= Beginning of Section =

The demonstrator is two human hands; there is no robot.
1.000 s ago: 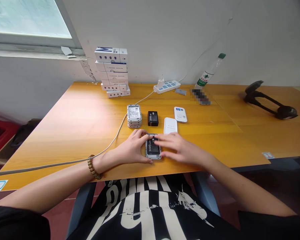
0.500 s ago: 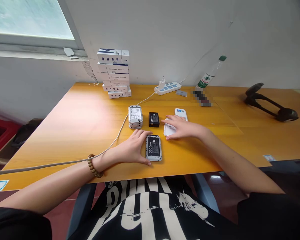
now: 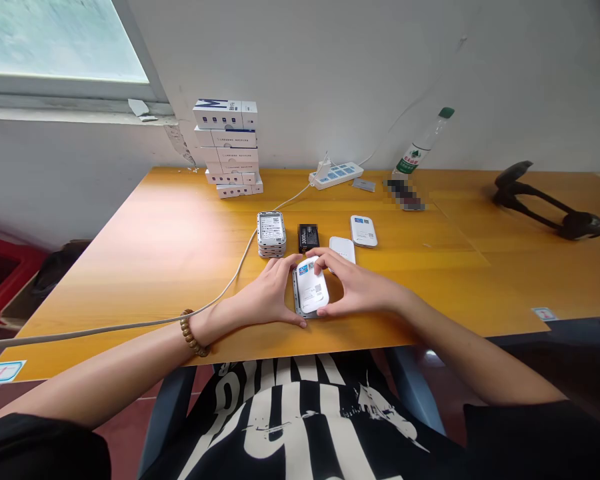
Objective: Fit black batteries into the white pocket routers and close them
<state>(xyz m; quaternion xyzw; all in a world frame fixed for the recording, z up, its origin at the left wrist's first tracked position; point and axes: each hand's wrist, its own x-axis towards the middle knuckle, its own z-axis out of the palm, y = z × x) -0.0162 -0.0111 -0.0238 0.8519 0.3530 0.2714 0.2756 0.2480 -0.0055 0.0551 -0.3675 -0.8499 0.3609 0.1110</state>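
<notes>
Snugly between the left hand and right hand, fingers closed around a white pocket Wi-Fi router.

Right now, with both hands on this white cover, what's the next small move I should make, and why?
Probably square the white cover on the grey device body, then press it down. It looks offset, with the body showing along its left side and lower edge. Your left hand is against the body's left side, so it can steady it while your right hand presses on the cover.

White cover lying skewed on a grey-framed body, apparently a pocket router
</notes>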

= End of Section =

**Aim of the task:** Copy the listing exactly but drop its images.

**Reply to the exercise:**
The demonstrator is two human hands; there is no robot.
1.000 s ago: 
0.500 s ago: 
now: 
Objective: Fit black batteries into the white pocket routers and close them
<state>(xyz m; quaternion xyzw; all in a world frame fixed for the recording, z up, its origin at the left wrist's first tracked position; point and axes: each hand's wrist, its own x-axis towards the middle knuckle, its own z-axis out of the palm, y = z × x) -0.0162 -0.0111 -0.0238 0.8519 0.3530 0.2714 0.2756 0.2480 -0.0055 0.0551 -0.3675 -0.8499 0.3609 0.1110</state>
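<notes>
Snugly between the left hand and right hand, fingers closed around a white pocket Wi-Fi router.

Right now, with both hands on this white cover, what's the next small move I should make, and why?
Probably square the white cover on the grey device body, then press it down. It looks offset, with the body showing along its left side and lower edge. Your left hand is against the body's left side, so it can steady it while your right hand presses on the cover.

White cover lying skewed on a grey-framed body, apparently a pocket router
</notes>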

This exercise has been fully answered.